**INSTRUCTIONS TO FOLLOW:**
Reproduce word for word the lines between those holding "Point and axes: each" and "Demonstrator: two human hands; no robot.", inclusive, and nothing else from the data below.

**DATA EXTRACT:**
○ ○ ○ ○ ○ ○ ○
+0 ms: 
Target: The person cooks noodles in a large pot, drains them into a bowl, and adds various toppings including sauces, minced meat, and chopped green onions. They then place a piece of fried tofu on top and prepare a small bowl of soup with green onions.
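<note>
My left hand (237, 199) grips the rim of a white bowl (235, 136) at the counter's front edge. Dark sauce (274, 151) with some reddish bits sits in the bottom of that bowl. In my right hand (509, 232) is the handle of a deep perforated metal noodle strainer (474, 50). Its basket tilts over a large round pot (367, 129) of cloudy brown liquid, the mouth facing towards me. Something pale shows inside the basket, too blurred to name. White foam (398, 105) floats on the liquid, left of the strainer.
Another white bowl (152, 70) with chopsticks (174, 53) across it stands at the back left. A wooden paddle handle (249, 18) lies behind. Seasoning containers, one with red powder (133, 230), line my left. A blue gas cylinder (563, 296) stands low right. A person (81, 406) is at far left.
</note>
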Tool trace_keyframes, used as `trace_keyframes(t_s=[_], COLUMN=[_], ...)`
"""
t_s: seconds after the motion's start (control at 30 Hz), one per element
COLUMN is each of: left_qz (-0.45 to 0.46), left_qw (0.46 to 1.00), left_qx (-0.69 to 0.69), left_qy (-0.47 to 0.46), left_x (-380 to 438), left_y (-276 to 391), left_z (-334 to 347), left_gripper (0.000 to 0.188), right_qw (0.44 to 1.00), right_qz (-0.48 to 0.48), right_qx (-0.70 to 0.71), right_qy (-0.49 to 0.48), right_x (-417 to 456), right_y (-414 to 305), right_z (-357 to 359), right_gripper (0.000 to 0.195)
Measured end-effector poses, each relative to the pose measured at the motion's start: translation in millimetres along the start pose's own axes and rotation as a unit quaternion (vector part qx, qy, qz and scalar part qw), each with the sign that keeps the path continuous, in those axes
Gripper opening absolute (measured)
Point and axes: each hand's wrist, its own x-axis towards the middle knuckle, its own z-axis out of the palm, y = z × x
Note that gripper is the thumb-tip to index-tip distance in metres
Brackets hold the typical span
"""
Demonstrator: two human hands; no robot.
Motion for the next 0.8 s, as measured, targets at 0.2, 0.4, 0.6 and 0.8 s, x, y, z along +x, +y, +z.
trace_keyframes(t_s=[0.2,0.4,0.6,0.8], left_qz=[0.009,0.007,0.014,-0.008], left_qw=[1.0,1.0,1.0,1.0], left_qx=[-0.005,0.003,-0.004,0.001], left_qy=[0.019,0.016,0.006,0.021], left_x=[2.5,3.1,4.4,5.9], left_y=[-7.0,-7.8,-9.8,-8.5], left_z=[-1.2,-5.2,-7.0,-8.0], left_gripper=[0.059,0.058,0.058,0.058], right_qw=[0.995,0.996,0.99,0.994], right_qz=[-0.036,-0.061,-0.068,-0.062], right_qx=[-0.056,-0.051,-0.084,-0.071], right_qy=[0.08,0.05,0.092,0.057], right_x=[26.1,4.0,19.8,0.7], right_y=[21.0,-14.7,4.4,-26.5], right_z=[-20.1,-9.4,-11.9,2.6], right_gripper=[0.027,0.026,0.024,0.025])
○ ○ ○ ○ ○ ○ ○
**RESULT FOR THIS TASK:**
Point and axes: each hand's wrist, its own x-axis towards the middle knuckle, its own z-axis out of the palm, y = z × x
Note that gripper is the thumb-tip to index-tip distance in metres
Brackets hold the typical span
"""
Demonstrator: two human hands; no robot.

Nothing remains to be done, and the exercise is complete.